After preliminary trials in 2001 proved satisfactory, and following further tests at Poole, , and , it was decided to place the first RNLI Hovercraft at Morecambe. The location was chosen primarily due to the extensive and dangerous mud-flats and quick-sand, which extend across Morecambe bay at low tide.

The hovercraft became operational on 23 December 2002, and at a ceremony in 2003, was named Hurley Flyer (H-002), having been funded by Mrs Kay Hurley of Oxfordshire.

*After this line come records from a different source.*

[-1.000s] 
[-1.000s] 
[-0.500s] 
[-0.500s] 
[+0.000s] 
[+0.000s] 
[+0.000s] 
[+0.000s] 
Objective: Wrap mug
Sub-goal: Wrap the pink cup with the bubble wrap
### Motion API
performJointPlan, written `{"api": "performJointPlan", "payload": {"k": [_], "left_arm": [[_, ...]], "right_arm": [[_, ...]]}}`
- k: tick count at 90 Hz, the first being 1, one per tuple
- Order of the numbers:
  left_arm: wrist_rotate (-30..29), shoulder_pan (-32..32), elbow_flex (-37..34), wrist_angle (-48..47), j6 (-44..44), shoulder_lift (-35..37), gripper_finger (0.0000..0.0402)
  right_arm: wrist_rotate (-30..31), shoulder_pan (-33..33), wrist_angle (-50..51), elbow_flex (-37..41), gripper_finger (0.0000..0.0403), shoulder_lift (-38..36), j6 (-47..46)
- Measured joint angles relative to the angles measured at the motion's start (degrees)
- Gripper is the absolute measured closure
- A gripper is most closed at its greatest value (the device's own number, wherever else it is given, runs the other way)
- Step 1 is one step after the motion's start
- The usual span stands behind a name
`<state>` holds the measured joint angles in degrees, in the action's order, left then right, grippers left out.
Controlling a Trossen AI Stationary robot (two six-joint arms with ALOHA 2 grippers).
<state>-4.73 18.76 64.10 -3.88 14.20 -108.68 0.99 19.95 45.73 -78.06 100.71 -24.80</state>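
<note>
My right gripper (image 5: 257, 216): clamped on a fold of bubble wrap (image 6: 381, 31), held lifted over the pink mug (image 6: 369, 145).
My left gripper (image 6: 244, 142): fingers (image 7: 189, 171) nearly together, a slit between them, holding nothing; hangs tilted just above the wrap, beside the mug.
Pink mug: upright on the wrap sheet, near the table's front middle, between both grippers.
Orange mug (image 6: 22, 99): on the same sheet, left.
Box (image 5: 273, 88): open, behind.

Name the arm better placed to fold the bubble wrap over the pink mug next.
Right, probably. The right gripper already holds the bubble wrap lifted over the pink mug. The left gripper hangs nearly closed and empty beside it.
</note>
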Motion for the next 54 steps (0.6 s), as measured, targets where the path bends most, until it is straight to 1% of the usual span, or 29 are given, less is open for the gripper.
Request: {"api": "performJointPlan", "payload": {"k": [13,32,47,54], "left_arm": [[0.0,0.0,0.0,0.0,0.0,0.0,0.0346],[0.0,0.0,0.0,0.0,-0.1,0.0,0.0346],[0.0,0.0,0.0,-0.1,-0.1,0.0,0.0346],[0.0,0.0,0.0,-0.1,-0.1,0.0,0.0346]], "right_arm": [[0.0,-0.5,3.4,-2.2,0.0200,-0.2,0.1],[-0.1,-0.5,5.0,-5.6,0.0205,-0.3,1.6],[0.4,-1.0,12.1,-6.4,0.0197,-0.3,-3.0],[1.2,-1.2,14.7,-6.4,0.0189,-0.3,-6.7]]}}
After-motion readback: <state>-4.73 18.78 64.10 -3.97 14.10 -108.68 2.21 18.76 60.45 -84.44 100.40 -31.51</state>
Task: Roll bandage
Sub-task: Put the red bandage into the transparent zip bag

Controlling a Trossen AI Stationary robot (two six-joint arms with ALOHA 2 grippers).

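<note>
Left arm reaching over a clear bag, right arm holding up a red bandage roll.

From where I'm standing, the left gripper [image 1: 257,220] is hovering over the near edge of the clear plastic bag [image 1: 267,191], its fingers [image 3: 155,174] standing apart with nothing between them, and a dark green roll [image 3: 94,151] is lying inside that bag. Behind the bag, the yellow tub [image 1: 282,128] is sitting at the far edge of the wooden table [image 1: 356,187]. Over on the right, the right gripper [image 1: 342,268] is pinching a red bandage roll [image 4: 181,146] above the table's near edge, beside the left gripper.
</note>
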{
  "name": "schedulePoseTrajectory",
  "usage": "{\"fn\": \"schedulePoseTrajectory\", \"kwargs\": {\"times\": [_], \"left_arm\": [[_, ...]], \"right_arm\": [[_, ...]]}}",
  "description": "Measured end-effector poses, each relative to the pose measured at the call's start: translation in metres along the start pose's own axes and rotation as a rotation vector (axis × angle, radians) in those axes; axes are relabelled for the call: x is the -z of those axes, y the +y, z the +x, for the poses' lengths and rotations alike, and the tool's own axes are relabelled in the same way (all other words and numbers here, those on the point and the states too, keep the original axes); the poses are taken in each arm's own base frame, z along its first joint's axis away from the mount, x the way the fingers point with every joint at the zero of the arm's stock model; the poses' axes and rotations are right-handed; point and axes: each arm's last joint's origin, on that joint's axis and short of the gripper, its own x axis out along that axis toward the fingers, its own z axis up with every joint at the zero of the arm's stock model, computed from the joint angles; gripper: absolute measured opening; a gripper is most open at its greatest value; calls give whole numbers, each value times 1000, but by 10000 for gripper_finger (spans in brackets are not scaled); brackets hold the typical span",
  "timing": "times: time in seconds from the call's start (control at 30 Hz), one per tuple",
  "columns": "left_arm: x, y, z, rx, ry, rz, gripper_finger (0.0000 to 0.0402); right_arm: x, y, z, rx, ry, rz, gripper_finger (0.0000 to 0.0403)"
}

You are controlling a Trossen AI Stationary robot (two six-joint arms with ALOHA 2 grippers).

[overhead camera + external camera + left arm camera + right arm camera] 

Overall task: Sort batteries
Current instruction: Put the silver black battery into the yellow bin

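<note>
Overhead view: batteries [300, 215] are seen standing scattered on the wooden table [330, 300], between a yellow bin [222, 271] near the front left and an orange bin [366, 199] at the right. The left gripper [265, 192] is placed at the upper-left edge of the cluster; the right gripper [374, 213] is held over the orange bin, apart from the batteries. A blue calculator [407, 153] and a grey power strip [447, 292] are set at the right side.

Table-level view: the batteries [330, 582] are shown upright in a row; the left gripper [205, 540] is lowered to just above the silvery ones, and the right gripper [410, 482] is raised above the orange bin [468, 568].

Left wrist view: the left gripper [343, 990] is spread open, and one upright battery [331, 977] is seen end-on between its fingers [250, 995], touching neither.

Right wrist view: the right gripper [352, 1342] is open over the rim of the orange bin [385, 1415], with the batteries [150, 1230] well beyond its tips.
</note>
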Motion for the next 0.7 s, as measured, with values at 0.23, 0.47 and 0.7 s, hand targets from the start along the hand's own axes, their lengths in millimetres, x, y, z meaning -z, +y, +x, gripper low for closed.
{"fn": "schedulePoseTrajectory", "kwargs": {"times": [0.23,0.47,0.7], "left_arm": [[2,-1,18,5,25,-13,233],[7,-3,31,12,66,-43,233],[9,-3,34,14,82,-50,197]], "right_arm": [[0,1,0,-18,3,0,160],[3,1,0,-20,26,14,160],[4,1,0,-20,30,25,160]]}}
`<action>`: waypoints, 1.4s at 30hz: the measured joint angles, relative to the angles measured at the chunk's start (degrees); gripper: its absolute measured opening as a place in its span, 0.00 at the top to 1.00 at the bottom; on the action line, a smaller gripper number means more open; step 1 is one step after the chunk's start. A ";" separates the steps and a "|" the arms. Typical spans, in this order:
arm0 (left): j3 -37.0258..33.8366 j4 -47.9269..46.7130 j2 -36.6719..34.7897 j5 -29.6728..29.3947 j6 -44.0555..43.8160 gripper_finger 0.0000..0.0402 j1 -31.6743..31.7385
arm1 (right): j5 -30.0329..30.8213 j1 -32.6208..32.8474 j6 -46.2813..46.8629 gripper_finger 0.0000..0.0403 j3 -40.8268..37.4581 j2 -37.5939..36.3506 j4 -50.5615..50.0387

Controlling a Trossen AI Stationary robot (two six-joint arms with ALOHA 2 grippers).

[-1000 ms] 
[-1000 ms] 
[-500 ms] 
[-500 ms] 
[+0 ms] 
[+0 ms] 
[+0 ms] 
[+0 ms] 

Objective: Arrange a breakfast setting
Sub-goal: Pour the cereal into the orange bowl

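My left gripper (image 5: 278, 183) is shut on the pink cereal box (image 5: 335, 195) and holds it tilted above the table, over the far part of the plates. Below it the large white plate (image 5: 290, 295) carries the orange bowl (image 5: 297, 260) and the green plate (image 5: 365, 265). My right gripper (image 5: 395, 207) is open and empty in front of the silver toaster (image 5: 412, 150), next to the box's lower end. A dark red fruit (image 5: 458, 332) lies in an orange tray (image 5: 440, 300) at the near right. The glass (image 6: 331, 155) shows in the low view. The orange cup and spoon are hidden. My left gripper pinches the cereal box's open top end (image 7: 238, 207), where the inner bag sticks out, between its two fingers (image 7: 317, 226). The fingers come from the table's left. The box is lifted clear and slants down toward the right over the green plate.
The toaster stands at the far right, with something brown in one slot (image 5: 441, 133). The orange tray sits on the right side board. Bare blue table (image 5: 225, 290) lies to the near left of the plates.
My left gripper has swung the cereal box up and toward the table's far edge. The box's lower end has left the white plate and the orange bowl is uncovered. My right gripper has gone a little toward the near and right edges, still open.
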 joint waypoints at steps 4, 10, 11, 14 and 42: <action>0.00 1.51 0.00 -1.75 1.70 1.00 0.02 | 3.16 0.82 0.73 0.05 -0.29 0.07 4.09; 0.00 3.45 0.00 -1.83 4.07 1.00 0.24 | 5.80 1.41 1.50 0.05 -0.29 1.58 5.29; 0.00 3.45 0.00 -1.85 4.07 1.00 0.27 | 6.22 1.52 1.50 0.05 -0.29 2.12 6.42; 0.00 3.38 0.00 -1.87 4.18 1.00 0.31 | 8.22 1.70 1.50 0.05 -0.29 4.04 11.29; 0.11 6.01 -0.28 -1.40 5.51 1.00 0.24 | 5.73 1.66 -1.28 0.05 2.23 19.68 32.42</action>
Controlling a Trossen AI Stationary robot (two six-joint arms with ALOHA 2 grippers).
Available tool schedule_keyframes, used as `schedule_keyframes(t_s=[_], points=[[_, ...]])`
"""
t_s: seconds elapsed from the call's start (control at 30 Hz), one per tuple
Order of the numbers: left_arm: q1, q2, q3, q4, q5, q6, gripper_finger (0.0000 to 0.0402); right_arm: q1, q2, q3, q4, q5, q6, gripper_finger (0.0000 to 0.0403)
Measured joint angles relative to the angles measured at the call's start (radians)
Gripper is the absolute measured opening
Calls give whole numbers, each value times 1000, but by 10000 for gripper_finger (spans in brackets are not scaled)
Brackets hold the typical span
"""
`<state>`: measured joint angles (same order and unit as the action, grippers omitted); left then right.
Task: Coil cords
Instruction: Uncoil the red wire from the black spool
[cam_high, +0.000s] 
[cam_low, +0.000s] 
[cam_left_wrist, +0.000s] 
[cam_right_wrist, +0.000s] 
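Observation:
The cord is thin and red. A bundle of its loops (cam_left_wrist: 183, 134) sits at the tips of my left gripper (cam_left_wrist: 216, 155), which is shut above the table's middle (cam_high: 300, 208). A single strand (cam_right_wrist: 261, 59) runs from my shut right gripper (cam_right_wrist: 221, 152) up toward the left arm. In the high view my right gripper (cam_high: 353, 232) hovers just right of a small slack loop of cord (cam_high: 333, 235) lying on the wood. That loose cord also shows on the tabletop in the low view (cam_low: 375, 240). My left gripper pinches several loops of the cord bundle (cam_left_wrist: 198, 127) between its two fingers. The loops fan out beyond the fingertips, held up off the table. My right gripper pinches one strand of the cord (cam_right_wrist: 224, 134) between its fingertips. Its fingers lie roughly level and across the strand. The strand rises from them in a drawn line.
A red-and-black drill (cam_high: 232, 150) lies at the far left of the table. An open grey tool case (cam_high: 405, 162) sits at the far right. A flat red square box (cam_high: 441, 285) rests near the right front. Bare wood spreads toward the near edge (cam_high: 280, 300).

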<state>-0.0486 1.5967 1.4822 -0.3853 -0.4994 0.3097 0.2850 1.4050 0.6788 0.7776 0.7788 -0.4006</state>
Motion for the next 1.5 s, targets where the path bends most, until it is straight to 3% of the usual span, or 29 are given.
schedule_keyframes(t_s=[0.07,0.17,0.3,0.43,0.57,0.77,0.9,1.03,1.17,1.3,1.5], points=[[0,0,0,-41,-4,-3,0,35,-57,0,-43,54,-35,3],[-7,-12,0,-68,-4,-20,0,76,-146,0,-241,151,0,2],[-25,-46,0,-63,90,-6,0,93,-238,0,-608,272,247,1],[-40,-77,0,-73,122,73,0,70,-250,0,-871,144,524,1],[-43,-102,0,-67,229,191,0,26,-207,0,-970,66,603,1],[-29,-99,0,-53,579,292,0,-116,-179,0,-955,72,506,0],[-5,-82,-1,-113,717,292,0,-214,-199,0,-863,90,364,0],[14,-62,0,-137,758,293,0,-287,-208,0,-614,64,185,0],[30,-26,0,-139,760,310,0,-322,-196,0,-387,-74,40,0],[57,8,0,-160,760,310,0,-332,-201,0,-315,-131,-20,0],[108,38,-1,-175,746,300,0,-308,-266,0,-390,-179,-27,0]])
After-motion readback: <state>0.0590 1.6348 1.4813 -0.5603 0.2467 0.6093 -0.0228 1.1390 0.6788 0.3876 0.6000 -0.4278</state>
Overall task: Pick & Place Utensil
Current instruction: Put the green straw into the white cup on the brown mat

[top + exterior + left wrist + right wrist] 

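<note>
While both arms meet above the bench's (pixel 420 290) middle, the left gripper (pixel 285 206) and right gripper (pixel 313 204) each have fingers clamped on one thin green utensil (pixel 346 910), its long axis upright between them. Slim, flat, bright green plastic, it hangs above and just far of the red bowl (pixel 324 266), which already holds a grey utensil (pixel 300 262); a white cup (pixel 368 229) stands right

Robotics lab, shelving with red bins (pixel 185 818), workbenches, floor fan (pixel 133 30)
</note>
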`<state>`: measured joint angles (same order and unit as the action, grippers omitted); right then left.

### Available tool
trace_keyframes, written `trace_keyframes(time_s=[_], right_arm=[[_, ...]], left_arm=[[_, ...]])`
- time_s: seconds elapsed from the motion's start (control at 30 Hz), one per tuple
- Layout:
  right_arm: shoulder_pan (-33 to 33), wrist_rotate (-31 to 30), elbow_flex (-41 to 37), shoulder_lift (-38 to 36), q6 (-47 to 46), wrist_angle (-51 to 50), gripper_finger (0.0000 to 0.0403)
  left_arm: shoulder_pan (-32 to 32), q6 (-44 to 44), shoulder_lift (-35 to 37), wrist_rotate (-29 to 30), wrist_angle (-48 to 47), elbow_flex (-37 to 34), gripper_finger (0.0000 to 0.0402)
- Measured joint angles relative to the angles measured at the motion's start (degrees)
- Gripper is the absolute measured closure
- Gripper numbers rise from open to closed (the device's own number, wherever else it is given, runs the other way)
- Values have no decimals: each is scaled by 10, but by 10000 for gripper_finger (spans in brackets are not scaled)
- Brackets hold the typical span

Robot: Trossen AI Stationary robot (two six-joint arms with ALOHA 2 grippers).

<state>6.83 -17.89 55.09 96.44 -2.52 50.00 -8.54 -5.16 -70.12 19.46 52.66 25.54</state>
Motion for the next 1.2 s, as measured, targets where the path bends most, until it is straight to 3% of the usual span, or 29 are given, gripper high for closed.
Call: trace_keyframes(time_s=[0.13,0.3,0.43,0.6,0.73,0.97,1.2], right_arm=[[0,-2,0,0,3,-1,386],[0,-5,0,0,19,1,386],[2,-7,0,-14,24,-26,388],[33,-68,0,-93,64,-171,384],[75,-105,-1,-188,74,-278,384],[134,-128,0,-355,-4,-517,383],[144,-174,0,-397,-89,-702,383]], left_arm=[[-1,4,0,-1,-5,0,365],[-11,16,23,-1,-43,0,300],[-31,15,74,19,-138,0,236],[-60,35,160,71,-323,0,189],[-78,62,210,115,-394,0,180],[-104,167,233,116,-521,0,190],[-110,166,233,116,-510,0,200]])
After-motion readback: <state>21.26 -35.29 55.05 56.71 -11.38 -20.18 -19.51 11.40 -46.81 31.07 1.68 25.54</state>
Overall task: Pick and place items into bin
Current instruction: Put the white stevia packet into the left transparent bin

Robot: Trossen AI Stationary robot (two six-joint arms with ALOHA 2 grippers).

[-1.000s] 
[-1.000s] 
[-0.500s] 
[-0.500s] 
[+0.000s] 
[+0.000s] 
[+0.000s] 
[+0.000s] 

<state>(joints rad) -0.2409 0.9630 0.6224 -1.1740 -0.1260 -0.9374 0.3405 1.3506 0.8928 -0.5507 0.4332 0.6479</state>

On the night of 5 February 2004, to highlight the dangers encountered in the area, tragedy struck Morecambe Bay. Emergency services were alerted by a desperate call made to 999 by Guo Binglong. A large group of 30 Chinese cockle pickers were caught out by the sands and the tide. The cocklers were under the direction of illegal gang masters who were compelling them to work in these dangerous conditions, for little pay, with no regard for their safety. In 2006, the group's gangmaster was found guilty of manslaughter, and jailed for 14 years. Lifeboat crews made every effort to save lives, but 23 people drowned, including Guo Binglong, and the main task ended up recovering bodies. A "Framed letter of thanks signed by the chairman of the Institution", Mr Peter Nicholson, was awarded to John Beaty, lifeboat operations manager, with a second letter to all the crew and shore helpers.

Temporary facilities for the Hovercraft had been provided in 2003, costing £64,883. In 2009, a second station building was constructed 1/2 mi to the west along the promenade, providing permanent facilities, costing £935,528.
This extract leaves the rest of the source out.